2002 – Guatemala and Belize agree on a draft settlement in the years-long border dispute, with both countries holding a referendum on the draft.
2004 – The country suffered from crime, social injustice and human rights violations.
2005 – On October 11, at least 1,500 people are reported killed after Hurricane ” Stan ” ravaged the country. Up to 3,000 had disappeared, and especially Lake Atitlán was overwhelmed by floods and landslides as a result of the torrential rains. Many of the small Mayan villages were lost during the landslides.
2007 – Ríos Montt returns to public office as a member of Congress, gaining immunity from prosecution, including in a couple of lengthy lawsuits against him for war crimes. A number of his former ministers and advisers were also granted immunity. Ríos Montt’s immunity ended on January 14, 2012, when his term of office expired.
2008 – An average of 17-18 murders were committed per day in a country with almost 13 million residents, the majority of the killings were drug-related. In 96-98% of cases, the criminals escape punishment. The prevalence of drug gangs in society and their cynical methods create great uncertainty among the local population.
2008-2012 – Alvaro Colom becomes the next president. He expanded the social programs, providing access to health, education, and social security. This contributed to an increase in the standard of living of the poor in the country.
Former President Alfonso Portillo extradited from Mexico to be held accountable for the corruption allegations linked to the $ 15 million that disappeared without a trace.
2009 – Former military commissioner Felipe Cusanero becomes the first person to be convicted of the disappearance of six Mayan farmers in the 1980s in Guatemala’s 36-year civil war on Monday, and was sentenced to 150 years in prison. Read more here.

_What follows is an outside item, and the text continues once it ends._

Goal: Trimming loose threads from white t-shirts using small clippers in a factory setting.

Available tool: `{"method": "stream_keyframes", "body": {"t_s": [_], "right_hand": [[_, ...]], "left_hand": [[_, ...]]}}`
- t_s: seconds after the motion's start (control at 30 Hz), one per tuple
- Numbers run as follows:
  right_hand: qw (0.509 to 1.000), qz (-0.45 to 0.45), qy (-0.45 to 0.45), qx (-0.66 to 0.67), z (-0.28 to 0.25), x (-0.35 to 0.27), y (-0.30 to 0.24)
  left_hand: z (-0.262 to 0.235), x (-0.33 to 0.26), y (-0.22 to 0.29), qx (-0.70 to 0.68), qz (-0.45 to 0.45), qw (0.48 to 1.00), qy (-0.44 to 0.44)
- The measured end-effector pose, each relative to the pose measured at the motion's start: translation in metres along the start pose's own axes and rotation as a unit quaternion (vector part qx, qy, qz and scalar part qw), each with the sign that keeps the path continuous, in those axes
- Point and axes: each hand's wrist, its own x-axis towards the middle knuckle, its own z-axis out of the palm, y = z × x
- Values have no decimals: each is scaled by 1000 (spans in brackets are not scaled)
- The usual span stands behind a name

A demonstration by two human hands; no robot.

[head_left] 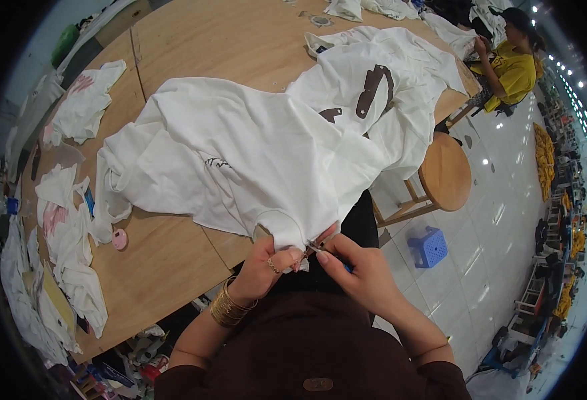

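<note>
A white shirt (240, 147) is spread over the table, one end drawn over the near edge to my hands. My left hand (263, 263) is closed on that end, thumb pressing the cloth; gold bangles ring the wrist. Close beside it, my right hand (353, 263) is closed around small thread snips (314, 247), whose metal blades meet the cloth's edge. A bit of blue shows under the right palm. Most of the snips' handle is hidden by the fingers. Farther right lies another white garment (407, 73) with dark brown printed shapes, overlapping the first.
The wooden table (193, 40) carries white cloth pieces (67, 227) on the left and a round pink object (119, 239). To the right stand a wooden stool (445, 171) and a blue plastic stool (428, 247). A person in yellow (510, 73) handles white cloth at the far right.
</note>
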Motion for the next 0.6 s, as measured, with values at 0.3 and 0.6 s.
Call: {"method": "stream_keyframes", "body": {"t_s": [0.3, 0.6], "right_hand": [[999, 18, -36, 7, -2, -3, -3], [1000, 10, -24, -3, 0, -3, -2]], "left_hand": [[-2, 0, -1, 19, 10, 1000, 1], [-1, 0, -1, 46, 23, 999, 0]]}}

2010 – Guatemala’s police chief and drug lord, Baltazar Gomez, were arrested along with Nelly Bonilla and Fernando Carrillo on March 2, after a cocaine theft, just two days before US Secretary of State Hillary Clinton was to meet with President Colom on March 5., to discuss the drug war. Read more here.
State of emergency after the Pacaya volcano erupted on May 27. Ash rained down in many Guatemalan cities on the northwestern part of the volcano, including Guatemala City. Noti7 journalist Anibal Archila lost her life. See more photos here.

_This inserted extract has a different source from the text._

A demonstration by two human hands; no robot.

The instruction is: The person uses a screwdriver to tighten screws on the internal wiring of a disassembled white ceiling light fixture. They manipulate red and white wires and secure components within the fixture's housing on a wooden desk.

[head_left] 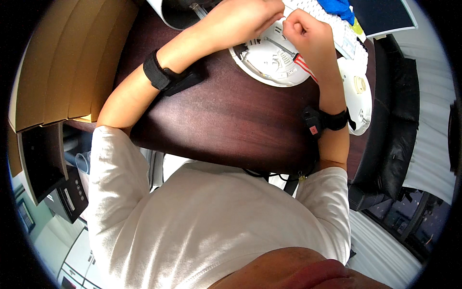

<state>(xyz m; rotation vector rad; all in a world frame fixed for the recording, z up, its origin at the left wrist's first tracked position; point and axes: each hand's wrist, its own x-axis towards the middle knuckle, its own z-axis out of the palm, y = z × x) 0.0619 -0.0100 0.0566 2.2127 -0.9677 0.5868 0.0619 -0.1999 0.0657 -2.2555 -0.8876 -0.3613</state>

Hurricane ” Agatha “, which went ashore at the Guatemala-Mexico border on the evening of May 29, exacerbated the situation. 152 people were killed and 100 disappeared in the crowd of landslides.
A giant hole created as a result of “Agatha” opened in Guatemala City on June 1. Collapsed roads and highway bridges exacerbated rescue efforts after the drenched land. The hole claimed at least 15 lives and 300 were in mortal danger. Following this incident, the sewer systems were required to be inspected more regularly.

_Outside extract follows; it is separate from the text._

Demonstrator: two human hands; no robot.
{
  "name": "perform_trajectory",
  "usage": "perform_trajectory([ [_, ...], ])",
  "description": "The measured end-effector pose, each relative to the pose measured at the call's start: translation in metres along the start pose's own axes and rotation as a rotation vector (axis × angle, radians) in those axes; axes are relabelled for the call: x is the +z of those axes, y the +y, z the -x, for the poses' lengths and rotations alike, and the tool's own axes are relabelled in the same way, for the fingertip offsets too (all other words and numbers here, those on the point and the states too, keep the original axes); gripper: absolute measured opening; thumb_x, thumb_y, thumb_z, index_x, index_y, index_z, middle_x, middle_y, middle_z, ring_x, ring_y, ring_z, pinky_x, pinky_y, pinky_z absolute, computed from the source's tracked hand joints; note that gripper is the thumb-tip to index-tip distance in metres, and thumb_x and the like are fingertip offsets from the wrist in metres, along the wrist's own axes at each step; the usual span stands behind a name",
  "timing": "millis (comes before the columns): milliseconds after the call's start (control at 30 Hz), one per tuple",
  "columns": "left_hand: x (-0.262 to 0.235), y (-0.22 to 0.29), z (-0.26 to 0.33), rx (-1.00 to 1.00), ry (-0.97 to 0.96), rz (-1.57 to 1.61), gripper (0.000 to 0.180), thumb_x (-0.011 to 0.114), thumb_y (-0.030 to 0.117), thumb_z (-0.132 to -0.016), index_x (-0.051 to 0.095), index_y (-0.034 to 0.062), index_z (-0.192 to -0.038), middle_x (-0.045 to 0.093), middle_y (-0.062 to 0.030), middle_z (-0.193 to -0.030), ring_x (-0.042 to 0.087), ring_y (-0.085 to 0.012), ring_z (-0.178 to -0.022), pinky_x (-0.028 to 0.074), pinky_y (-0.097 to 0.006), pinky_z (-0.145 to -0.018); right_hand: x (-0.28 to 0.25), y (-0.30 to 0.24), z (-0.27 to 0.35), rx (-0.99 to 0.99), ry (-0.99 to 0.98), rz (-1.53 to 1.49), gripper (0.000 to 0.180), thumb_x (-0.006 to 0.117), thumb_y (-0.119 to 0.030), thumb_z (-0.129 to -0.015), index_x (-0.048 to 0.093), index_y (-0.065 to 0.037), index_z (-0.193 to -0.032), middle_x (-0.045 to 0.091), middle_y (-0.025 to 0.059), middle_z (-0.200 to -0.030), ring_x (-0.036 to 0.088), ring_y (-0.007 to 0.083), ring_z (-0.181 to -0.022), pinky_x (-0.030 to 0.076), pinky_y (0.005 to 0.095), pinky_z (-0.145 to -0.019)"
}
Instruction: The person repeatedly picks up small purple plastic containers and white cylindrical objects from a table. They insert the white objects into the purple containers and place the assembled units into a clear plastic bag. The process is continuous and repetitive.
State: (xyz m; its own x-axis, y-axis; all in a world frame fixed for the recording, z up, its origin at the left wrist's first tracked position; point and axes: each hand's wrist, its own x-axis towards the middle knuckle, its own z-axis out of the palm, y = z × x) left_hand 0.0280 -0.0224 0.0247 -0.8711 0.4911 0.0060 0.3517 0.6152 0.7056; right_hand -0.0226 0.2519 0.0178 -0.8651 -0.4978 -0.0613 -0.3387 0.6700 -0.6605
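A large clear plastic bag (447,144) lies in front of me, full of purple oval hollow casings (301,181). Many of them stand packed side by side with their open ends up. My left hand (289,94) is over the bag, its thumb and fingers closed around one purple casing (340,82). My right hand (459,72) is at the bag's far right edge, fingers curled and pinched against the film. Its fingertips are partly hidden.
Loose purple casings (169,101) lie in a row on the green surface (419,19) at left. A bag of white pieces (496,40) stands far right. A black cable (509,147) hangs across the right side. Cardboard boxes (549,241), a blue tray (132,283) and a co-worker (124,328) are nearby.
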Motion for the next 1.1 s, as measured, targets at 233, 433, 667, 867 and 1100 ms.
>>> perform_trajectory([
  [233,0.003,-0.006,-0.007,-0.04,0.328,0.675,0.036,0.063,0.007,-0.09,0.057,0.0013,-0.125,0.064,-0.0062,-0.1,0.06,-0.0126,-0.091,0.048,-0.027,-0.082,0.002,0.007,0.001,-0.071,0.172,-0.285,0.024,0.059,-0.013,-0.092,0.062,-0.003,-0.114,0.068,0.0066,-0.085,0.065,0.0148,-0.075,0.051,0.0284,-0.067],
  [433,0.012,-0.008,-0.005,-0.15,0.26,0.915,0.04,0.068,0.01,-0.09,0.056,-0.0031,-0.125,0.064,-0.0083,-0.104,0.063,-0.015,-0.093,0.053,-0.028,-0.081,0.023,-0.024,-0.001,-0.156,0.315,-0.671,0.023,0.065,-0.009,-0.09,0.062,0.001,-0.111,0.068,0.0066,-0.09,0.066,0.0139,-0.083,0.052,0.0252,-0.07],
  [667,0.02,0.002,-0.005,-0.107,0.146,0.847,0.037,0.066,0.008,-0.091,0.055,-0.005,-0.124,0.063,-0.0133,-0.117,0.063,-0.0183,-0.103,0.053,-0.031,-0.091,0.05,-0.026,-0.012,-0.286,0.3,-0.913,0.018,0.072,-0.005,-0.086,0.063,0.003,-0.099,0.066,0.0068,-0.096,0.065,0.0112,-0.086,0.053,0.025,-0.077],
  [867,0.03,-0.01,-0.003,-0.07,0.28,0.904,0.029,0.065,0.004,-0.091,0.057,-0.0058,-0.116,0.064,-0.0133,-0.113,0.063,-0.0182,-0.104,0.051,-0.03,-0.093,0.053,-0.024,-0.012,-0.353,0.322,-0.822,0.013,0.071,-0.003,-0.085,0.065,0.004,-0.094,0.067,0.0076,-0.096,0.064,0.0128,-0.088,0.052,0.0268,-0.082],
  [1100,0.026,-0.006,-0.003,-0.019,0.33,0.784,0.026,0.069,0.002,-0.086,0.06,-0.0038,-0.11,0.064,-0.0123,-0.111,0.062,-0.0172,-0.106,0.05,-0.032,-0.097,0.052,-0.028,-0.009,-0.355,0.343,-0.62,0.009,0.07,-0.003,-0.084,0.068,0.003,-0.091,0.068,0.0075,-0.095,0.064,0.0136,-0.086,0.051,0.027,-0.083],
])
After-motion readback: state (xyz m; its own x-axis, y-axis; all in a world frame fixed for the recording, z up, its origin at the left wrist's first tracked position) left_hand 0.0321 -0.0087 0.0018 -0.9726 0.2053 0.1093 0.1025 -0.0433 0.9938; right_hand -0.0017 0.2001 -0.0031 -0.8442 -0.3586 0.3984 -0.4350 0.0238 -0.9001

2012 – Ríos Montt appeared in court in Guatemala on January 26, and was formally charged with genocide and crimes against humanity.
2013 – On May 10, Rios Montt (86 years old) was sentenced by a Guatemalan court to 50 years in prison for genocide and 30 years in prison for crimes against humanity, a total of 80 years. The verdict is the country’s first official state recognition of the crimes that took place during the Civil War.